In an embodiment, the coating material that forms the anti-adhesion coating, such as the absorbable membrane, has hyaluronic acid or CMC, and a combination with ORC, such as INTERCEED® and SURGICEL®, available from Ethicon, Inc. In a further embodiment, the coating material is formed of a combination of hyaluronic acid and CMC with or without ORC. The anti-adhesion coating typically has about 1.5% to about 5%, such as about 2%, hyaluronic acid and/or about 1% to about 10%, such as about 1.5%, CMC, either or both of which may be combined with up to about 5% ORC, such as about 0.1% to about 5% ORC, preferably about 0.5% ORC. The coating may be stabilized by cross linking, such as by EDC, including EDC in a solution containing alcohol, such as ethanol, isopropanol, propanol and combinations thereof, preferably at a concentration between about 50% to about 95%. A preferred cross-linking agent includes an alcohol solution having about 1% EDC, about 10 nM glutaraldehyde and about 0.1% to about 2% divinyl sulfone.
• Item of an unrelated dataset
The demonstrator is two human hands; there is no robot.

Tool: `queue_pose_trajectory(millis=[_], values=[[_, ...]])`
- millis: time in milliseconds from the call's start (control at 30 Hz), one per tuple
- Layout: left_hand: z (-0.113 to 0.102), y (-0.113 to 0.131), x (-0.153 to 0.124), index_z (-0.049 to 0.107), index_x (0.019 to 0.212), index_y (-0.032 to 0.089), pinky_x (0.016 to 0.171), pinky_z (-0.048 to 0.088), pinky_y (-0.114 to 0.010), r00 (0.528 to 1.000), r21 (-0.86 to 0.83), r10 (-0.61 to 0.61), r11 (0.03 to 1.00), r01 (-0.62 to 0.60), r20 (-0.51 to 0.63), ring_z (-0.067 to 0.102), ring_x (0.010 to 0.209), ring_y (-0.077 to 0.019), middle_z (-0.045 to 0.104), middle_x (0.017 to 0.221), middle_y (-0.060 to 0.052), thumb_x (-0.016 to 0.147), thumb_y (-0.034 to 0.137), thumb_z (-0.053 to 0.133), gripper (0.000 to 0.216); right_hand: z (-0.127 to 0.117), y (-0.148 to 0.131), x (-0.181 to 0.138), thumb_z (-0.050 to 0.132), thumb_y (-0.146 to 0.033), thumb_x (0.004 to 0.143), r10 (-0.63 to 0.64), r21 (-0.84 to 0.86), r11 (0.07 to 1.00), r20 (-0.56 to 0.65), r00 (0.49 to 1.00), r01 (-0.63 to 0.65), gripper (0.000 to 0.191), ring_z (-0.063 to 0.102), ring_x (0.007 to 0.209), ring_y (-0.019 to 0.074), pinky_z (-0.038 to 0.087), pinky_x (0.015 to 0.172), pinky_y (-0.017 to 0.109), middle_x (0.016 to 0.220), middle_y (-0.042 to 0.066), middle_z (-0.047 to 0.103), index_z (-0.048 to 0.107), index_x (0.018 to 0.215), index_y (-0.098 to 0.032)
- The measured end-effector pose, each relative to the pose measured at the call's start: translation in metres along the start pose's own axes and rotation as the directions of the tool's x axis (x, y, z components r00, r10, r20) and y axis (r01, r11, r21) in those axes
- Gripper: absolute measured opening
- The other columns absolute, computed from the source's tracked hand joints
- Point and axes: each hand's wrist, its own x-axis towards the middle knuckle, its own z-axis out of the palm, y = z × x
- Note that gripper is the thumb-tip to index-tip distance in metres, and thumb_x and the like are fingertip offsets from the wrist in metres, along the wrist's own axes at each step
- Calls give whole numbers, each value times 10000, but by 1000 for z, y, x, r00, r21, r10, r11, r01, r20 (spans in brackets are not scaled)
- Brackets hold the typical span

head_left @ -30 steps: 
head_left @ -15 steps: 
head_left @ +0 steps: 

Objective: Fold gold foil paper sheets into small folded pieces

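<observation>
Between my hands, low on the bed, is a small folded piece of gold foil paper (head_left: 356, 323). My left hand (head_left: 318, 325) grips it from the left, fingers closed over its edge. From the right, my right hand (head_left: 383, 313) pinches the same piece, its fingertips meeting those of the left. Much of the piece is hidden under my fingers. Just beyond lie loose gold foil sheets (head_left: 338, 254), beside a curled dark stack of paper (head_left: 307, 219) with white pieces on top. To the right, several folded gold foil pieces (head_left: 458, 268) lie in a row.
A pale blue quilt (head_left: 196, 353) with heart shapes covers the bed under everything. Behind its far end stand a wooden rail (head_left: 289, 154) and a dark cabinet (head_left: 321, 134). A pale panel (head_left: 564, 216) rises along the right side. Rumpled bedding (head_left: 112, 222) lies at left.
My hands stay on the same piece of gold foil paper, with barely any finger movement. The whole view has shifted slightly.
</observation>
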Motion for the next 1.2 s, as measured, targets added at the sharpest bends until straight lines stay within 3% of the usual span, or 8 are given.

The anti-adhesion coating may be sufficiently thick to adhere to the scaffold structure and provide a barrier to internal organs adhering to the device or wound tissue after implantation. For example, the thickness of the anti-adhesion coating material, such as the absorbable membrane, may be about 5 um to about 250 um. Other coatings on the device may also have a thickness of about 5 um to about 250 um. The depth of penetration of the coating material into the scaffold structure, i.e., the fibers and void space, is preferably about 1 um to about 100 um. Thus, the coating material may penetrate into the void spaces of the fiber web of the scaffold material a distance of about 1 um to about 100 um measured from the upper surface or lower surface of the scaffold, i.e., the surface(s) of the scaffold to which the coating is applied.
In one embodiment of the invention, the scaffold can be formed from a biocompatible polymer. A variety of biocompatible polymers can be used to make the biocompatible tissue implants or scaffold devices according to the invention. The biocompatible polymers can be synthetic polymers, natural polymers or combinations thereof. As used herein the term “synthetic polymer” refers to polymers that are not found in nature, even if the polymers are made from naturally occurring biomaterials. The term “natural polymer” refers to polymers that are naturally occurring. In embodiments where the scaffold includes at least one synthetic polymer, suitable biocompatible synthetic polymers may include polymers selected from the group consisting of aliphatic polyesters, poly(amino acids), poly(propylene fumarate), copoly(ether-esters), polyalkylenes oxalates, polyamides, tyrosine derived polycarbonates, poly(iminocarbonates), polyorthoesters, polyoxaesters, polyamidoesters, polyoxaesters containing amine groups, poly(anhydrides), polyphosphazenes, and blends thereof. Suitable synthetic polymers for use in the invention can also include biosynthetic polymers based on sequences found in collagen, elastin, thrombin, fibronectin, starches, poly(amino acid), gelatin, alginate, pectin, fibrin, oxidized cellulose, chitin, chitosan, tropoelastin, hyaluronic acid, ribonucleic acids, deoxyribonucleic acids, polypeptides, proteins, polysaccharides, polynucleotides and combinations thereof. Non-absorbable biocompatible polymers may also be used for the scaffold, including polyolefins, such as fluorine-containing polyolefins (for example, a mixture of polyvinylidene fluoride and a copolymer of vinylidene fluoride and hexafluoropropylene available from Ethicon, Inc. under the trade name PRONOVA®), polyethylene or polypropylene; polyurethanes; polyesters, such as polyethylene terephthalate or polybutylene terephthalate; and polyamides, also known as nylons, such as nylon-6, nylon-66, or nylon-12.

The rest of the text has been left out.